Without saying a word, they both knew what to do. Sydney unplugged the phone from the wall. Sydney pried at the phone for a minute trying to try to pull it apart. They’d left in a hurry, so they didn’t have any tools. Not even a pocketknife screwdriver. After a few unsuccessful minutes, Logan pick
ed up the phone and slammed it against the bathroom floor. The phone sprang open into a mess of shattered plastic and number keys. Internal components spilled out on the tile. Sydney pulled a coil of copper wire out of the phone. She picked the magnet out of the earpiece. She put the phone cord between her teeth and yanked. With her teeth, she stripped the rubber coating off the cord, exposing the wires inside. She connected the wires to the coil, and wrapped the copper wire around the magnet and hung it in the middle of the coil of copper. Connecting a few more phone pieces together, she was ready.
“Okay,” she declared. “EMP is ready. Plug her in.”
Logan plugged in the makeshift EMP. Nothing seemed to happen. Honestly, Logan never saw an EMP go off in real life. He’d seen it in movies, but he didn’t know what he was expecting. He knew he wouldn’t see rapid, invisible bursts of electromagnetic energy. All the same, we expected something.
He unplugged it. “Did it work?”
Sydney replied, “Try the TV.”
Logan pressed the power button on the TV remote. Nothing.
The clock on the end table was dead too.
“Killed all the electronics,” Sydney said. “Hopefully, that includes any listening device we missed.”
Sydney sat on the edge of the bed. She pulled her shoes off and flopped down on the bed. “Okay, so what’s the move?”
Logan stood beside the bed with his arms folded. “Well, I guess that depends on whether or not we’re hunting or being hunted.”
Sydney patted the edge of the bed. “You’re making me nervous.”
Logan just stared at her hand as she patted the bed.
Sydney rolled her eyes, “I’m not going to jump you. We’re only pretending to be sleeping together, remember?”

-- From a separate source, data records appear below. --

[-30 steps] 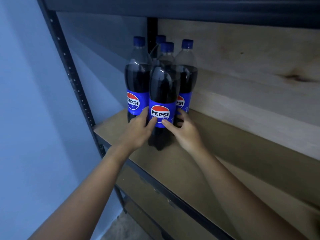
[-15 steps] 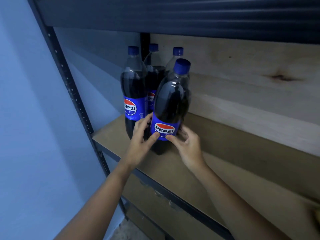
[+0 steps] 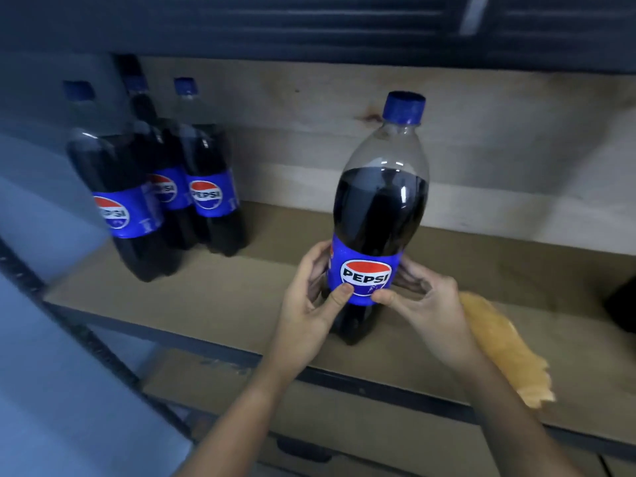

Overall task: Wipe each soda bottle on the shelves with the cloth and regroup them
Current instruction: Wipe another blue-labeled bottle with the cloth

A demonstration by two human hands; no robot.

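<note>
A Pepsi bottle [image 3: 380, 201] with a blue cap stands near the front of the wooden shelf [image 3: 241, 304]. My left hand [image 3: 309, 304] grips its label from the left, thumb on the front. From the right, my right hand [image 3: 423, 304] holds the same bottle, thumb at the label's lower edge. Three more Pepsi bottles [image 3: 165, 194] stand grouped at the shelf's left back corner. An orange cloth [image 3: 506, 349] lies on the shelf just right of my right wrist.
A dark metal upright [image 3: 86, 339] frames the shelf on the left, beside a blue wall [image 3: 51, 407]. The upper shelf's dark beam [image 3: 309, 29] hangs overhead. A dark object [image 3: 623, 304] sits at the far right edge. A lower shelf [image 3: 344, 425] lies below.
Both hands carried the front bottle away from the group and to the right along the shelf. The view followed, bringing the orange cloth into sight.
</note>
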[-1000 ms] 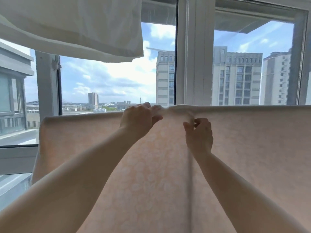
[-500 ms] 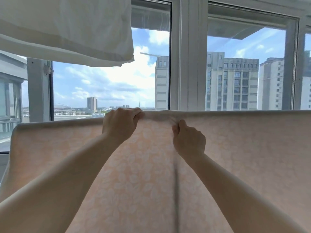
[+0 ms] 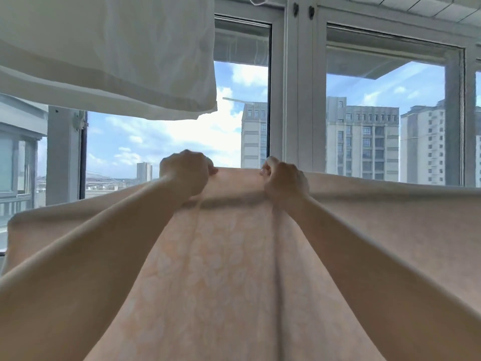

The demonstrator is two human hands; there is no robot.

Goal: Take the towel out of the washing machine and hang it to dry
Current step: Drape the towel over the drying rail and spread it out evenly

Logan thought about it for a moment as she lay there with her eyes closed. He’d noticed how attractive she was the first time he’d seen her in Varsity Grill. To pretend he wasn’t attracted to her would be lying to himself. He wasn’t sure of his feelings, but he still felt the death of Park like an infected wound. Was it love? Guilt? No matter, she was dead and buried thousands of miles away.